- [EXERCISE GOAL]: Leave every image behind and restate the data word for word.

- [AVAILABLE DATA]:
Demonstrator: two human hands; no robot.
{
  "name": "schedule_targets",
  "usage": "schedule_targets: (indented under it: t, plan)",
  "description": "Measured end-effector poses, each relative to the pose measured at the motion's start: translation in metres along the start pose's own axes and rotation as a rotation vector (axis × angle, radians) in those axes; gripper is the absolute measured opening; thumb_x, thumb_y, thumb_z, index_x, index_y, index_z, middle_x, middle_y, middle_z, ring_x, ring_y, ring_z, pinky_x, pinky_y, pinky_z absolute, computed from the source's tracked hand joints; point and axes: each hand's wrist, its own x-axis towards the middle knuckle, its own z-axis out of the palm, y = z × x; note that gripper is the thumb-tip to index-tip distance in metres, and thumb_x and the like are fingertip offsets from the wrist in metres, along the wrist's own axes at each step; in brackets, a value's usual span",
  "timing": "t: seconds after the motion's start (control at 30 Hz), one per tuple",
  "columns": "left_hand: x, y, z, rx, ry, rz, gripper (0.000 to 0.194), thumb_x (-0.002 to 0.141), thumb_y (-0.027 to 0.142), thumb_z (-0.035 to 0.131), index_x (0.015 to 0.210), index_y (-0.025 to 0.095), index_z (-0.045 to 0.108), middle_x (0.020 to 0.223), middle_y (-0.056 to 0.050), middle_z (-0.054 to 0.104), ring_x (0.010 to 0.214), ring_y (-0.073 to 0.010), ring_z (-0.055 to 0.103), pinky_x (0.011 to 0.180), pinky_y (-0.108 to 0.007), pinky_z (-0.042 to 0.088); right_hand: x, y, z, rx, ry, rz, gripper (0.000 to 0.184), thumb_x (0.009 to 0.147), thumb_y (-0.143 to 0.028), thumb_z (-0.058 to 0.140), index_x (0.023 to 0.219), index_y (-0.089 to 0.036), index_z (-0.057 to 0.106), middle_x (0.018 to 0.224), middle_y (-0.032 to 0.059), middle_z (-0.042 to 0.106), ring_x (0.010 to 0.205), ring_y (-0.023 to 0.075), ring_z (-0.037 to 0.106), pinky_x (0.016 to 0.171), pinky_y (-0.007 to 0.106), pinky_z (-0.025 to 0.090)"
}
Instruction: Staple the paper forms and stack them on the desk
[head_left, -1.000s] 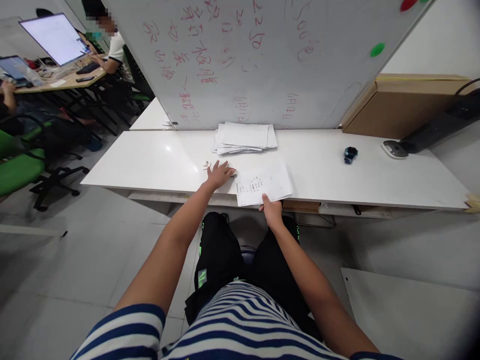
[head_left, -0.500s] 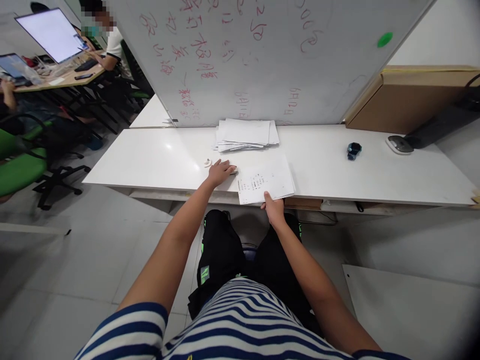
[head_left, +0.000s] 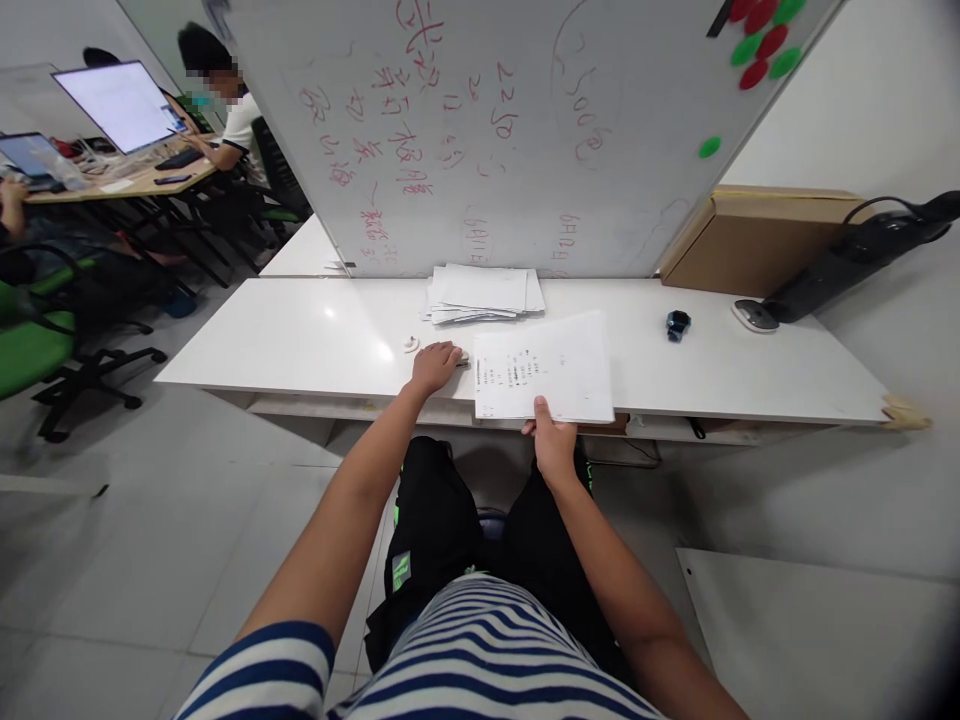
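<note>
My right hand (head_left: pixel 553 448) grips the near edge of several white printed sheets of paper (head_left: pixel 577 360), thumb on top and fingers underneath. The sheets lie over the front edge of the white desk (head_left: pixel 337 350). Just left of them, my left hand (head_left: pixel 435 368) is closed over a small pale object with a dark strip, which looks like a stapler (head_left: pixel 463 359); most of it is hidden under the fingers. Its tip is close to the papers' left edge, and I cannot tell whether they touch. A small white curved item (head_left: pixel 411 344) lies beyond my left hand.
Behind the sheets a stack of papers (head_left: pixel 480 290) rests against the whiteboard (head_left: pixel 525 150). On the right are a dark watch (head_left: pixel 678 325), a computer mouse (head_left: pixel 755 316), a black cylindrical device (head_left: pixel 832 260) and a cardboard box (head_left: pixel 750 240). People sit at another desk far left.
The sheets have shifted right and turned straighter in my right hand. My left hand has closed more over the small object. The camera view has tilted up slightly.
</note>
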Motion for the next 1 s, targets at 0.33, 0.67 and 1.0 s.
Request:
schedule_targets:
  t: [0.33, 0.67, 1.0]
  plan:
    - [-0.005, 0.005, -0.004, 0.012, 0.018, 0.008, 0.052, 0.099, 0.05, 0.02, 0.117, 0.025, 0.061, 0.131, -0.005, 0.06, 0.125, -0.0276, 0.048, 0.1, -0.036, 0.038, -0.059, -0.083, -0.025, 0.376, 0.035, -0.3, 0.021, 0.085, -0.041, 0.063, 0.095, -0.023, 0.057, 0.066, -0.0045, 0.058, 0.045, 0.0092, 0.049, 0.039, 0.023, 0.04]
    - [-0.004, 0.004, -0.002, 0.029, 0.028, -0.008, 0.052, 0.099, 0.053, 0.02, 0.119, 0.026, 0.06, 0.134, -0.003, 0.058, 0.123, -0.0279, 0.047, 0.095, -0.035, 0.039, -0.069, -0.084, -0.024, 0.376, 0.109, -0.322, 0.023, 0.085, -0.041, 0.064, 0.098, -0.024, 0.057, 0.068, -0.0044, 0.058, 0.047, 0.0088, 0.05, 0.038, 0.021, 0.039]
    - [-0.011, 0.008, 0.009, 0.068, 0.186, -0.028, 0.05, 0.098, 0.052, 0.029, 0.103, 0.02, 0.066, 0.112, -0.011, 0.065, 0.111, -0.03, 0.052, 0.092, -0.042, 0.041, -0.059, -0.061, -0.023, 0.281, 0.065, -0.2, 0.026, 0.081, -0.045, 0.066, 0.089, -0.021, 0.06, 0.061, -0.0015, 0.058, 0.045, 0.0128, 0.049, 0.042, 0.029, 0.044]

- [ANSWER BELOW]:
Demonstrator: two human hands; no robot.
{
  "name": "schedule_targets",
  "usage": "schedule_targets: (indented under it: t, plan)",
  "description": "Measured end-effector poses, each relative to the pose measured at the motion's start: translation in metres along the start pose's own axes and rotation as a rotation vector (axis × angle, radians) in those axes; gripper is the absolute measured opening; thumb_x, thumb_y, thumb_z, index_x, index_y, index_z, middle_x, middle_y, middle_z, ring_x, ring_y, ring_z, pinky_x, pinky_y, pinky_z absolute, computed from the source's tracked hand joints; point and axes: each hand's wrist, its own x-axis towards the middle knuckle, its own z-axis out of the palm, y = z × x; note that gripper is the thumb-tip to index-tip distance in metres, and thumb_x and the like are fingertip offsets from the wrist in metres, along the wrist's own axes at each step; in brackets, a value's usual span",
  "timing": "t: seconds after the motion's start (control at 30 Hz), one per tuple",
  "columns": "left_hand: x, y, z, rx, ry, rz, gripper (0.000 to 0.194), thumb_x (-0.002 to 0.141), thumb_y (-0.027 to 0.142), thumb_z (-0.035 to 0.131), index_x (0.015 to 0.210), index_y (-0.025 to 0.095), index_z (-0.045 to 0.108), middle_x (0.020 to 0.223), middle_y (-0.056 to 0.050), middle_z (-0.054 to 0.104), ring_x (0.010 to 0.214), ring_y (-0.073 to 0.010), ring_z (-0.055 to 0.103), pinky_x (0.011 to 0.180), pinky_y (-0.108 to 0.007), pinky_z (-0.042 to 0.088); right_hand: x, y, z, rx, ry, rz, gripper (0.000 to 0.184), thumb_x (0.009 to 0.147), thumb_y (-0.143 to 0.028), thumb_z (-0.058 to 0.140), index_x (0.023 to 0.219), index_y (-0.089 to 0.036), index_z (-0.057 to 0.106), middle_x (0.018 to 0.224), middle_y (-0.032 to 0.059), middle_z (-0.042 to 0.106), ring_x (0.010 to 0.205), ring_y (-0.023 to 0.075), ring_z (-0.037 to 0.106), pinky_x (0.016 to 0.171), pinky_y (-0.007 to 0.106), pinky_z (-0.025 to 0.090)"
}
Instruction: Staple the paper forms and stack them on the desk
[head_left, -1.000s] 
[head_left, -0.500s] 
[head_left, +0.000s] 
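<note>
My right hand (head_left: pixel 553 448) grips the near edge of several white printed sheets of paper (head_left: pixel 577 360), thumb on top and fingers underneath. The sheets lie over the front edge of the white desk (head_left: pixel 337 350). Just left of them, my left hand (head_left: pixel 435 368) is closed over a small pale object with a dark strip, which looks like a stapler (head_left: pixel 463 359); most of it is hidden under the fingers. Its tip is close to the papers' left edge, and I cannot tell whether they touch. A small white curved item (head_left: pixel 411 344) lies beyond my left hand.
Behind the sheets a stack of papers (head_left: pixel 480 290) rests against the whiteboard (head_left: pixel 525 150). On the right are a dark watch (head_left: pixel 678 325), a computer mouse (head_left: pixel 755 316), a black cylindrical device (head_left: pixel 832 260) and a cardboard box (head_left: pixel 750 240). People sit at another desk far left.
The sheets have shifted right and turned straighter in my right hand. My left hand has closed more over the small object. The camera view has tilted up slightly.
</note>
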Motion for the next 1 s, targets at 0.33, 0.67 and 1.0 s.
Request:
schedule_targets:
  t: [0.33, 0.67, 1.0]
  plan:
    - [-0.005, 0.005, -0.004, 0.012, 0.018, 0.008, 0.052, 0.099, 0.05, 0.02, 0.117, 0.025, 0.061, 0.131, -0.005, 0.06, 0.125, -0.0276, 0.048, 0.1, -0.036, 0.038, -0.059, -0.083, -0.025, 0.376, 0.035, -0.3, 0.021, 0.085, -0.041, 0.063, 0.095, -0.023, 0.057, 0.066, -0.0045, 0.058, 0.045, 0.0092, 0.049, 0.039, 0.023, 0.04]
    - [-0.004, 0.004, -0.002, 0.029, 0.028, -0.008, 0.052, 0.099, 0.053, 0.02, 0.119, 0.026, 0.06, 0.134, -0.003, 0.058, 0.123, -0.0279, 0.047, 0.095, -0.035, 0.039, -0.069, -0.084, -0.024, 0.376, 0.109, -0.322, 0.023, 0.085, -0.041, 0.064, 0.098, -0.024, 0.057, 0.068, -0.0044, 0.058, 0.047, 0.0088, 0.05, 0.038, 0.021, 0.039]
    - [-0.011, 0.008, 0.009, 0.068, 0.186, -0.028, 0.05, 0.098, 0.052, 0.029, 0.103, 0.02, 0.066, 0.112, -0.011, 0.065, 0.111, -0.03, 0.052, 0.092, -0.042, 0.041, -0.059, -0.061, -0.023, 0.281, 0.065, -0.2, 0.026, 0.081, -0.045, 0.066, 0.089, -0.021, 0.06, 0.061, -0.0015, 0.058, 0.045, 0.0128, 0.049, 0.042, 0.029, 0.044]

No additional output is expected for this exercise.